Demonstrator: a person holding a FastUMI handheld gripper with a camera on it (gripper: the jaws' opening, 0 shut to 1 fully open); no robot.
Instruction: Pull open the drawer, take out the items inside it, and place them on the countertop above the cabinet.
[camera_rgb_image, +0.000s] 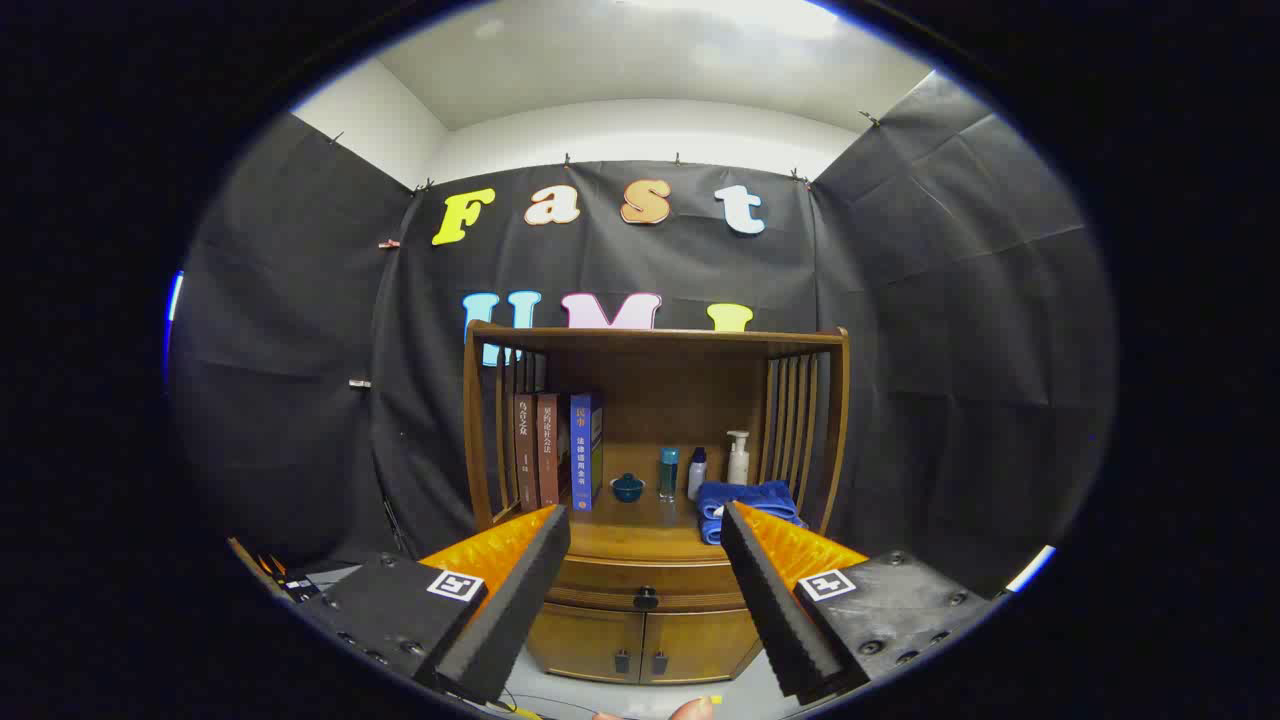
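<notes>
I had the tongs (645, 590) spread wide, gripping nothing and touching nothing, their fingers (520, 590) framing the wooden cabinet (650, 640) ahead. Between them sat the drawer (640, 580), closed, with a dark knob (646, 598) at its middle; I could not see what lay inside. Below it were two small doors (640, 645). Above the drawer, the tabletop (640, 535) carried three upright books (555, 450) toward the left, a small dark teal bowl (628, 487), a teal bottle (668, 472), a white bottle (697, 473), a pump bottle (738, 458), and a folded blue towel (745, 505) just beyond the right finger. Slatted sides and a top board enclosed that space. Black cloth walled the booth behind, under a white ceiling (640, 60).
</notes>
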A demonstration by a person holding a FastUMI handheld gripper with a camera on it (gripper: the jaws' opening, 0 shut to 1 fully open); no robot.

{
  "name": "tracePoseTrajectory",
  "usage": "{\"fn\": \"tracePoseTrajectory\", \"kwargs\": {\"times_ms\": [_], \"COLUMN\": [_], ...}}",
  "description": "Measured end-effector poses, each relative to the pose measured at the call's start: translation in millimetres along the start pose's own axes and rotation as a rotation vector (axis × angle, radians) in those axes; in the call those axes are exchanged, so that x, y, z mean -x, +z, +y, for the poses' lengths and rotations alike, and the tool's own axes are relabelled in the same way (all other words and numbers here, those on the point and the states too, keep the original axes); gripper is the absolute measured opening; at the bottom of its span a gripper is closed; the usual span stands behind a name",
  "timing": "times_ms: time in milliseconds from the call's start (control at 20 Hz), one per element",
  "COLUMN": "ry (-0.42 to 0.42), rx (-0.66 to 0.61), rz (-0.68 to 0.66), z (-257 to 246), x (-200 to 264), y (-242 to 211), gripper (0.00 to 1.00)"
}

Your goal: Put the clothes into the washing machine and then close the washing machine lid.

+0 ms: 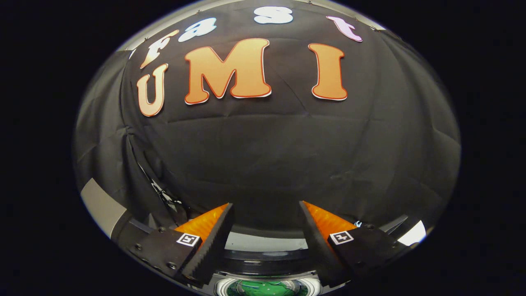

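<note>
My gripper (266, 207) is open, its two fingers spread wide with nothing between them, pointing at the black cloth wall. Below and between the fingers lies the top of the washing machine (267, 242), a pale back strip with a dark band under it. Nearer to me, its round drum opening (267, 287) shows a light rim, and something green (269, 289) lies inside; I cannot tell for sure that it is clothing. The lid is not something I can make out.
The black cloth wall (267, 156) hangs close ahead and wraps round to the left. A pale surface (100, 205) shows low at the left, with a dark cable (164, 197) beside it. Another pale patch (413, 233) sits low at the right.
</note>
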State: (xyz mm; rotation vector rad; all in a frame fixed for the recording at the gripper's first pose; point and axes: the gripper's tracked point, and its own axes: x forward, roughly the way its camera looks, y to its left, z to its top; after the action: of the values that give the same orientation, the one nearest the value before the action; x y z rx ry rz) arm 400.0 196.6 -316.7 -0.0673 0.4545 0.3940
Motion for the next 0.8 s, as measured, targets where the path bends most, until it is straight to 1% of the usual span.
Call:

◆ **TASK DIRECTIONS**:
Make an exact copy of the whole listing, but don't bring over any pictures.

◆ **RESULT OF THE TASK**:
Demonstrator: a person holding a FastUMI handheld gripper with a camera on it (gripper: the jaws' opening, 0 shut to 1 fully open); no robot.
Instruction: Pull open the drawer, take out the items inside it, and place them on the countertop above the cabinet.
[camera_rgb_image, +0.000s] 
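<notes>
I had the tongs (645, 590) spread wide, gripping nothing and touching nothing, their fingers (520, 590) framing the wooden cabinet (650, 640) ahead. Between them sat the drawer (640, 580), closed, with a dark knob (646, 598) at its middle; I could not see what lay inside. Below it were two small doors (640, 645). Above the drawer, the tabletop (640, 535) carried three upright books (555, 450) toward the left, a small dark teal bowl (628, 487), a teal bottle (668, 472), a white bottle (697, 473), a pump bottle (738, 458), and a folded blue towel (745, 505) just beyond the right finger. Slatted sides and a top board enclosed that space. Black cloth walled the booth behind, under a white ceiling (640, 60).
</notes>
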A demonstration by a person holding a FastUMI handheld gripper with a camera on it (gripper: the jaws' opening, 0 shut to 1 fully open); no robot.

{
  "name": "tracePoseTrajectory",
  "usage": "{\"fn\": \"tracePoseTrajectory\", \"kwargs\": {\"times_ms\": [_], \"COLUMN\": [_], ...}}",
  "description": "Measured end-effector poses, each relative to the pose measured at the call's start: translation in millimetres along the start pose's own axes and rotation as a rotation vector (axis × angle, radians) in those axes; in the call those axes are exchanged, so that x, y, z mean -x, +z, +y, for the poses' lengths and rotations alike, and the tool's own axes are relabelled in the same way (all other words and numbers here, those on the point and the states too, keep the original axes); gripper is the absolute measured opening; at the bottom of its span a gripper is closed; the usual span stands behind a name",
  "timing": "times_ms: time in milliseconds from the call's start (control at 20 Hz), one per element",
  "COLUMN": "ry (-0.42 to 0.42), rx (-0.66 to 0.61), rz (-0.68 to 0.66), z (-257 to 246), x (-200 to 264), y (-242 to 211), gripper (0.00 to 1.00)"
}

Your goal: Put the clothes into the washing machine and then close the washing machine lid.

+0 ms: 

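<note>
My gripper (266, 207) is open, its two fingers spread wide with nothing between them, pointing at the black cloth wall. Below and between the fingers lies the top of the washing machine (267, 242), a pale back strip with a dark band under it. Nearer to me, its round drum opening (267, 287) shows a light rim, and something green (269, 289) lies inside; I cannot tell for sure that it is clothing. The lid is not something I can make out.
The black cloth wall (267, 156) hangs close ahead and wraps round to the left. A pale surface (100, 205) shows low at the left, with a dark cable (164, 197) beside it. Another pale patch (413, 233) sits low at the right.
</note>
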State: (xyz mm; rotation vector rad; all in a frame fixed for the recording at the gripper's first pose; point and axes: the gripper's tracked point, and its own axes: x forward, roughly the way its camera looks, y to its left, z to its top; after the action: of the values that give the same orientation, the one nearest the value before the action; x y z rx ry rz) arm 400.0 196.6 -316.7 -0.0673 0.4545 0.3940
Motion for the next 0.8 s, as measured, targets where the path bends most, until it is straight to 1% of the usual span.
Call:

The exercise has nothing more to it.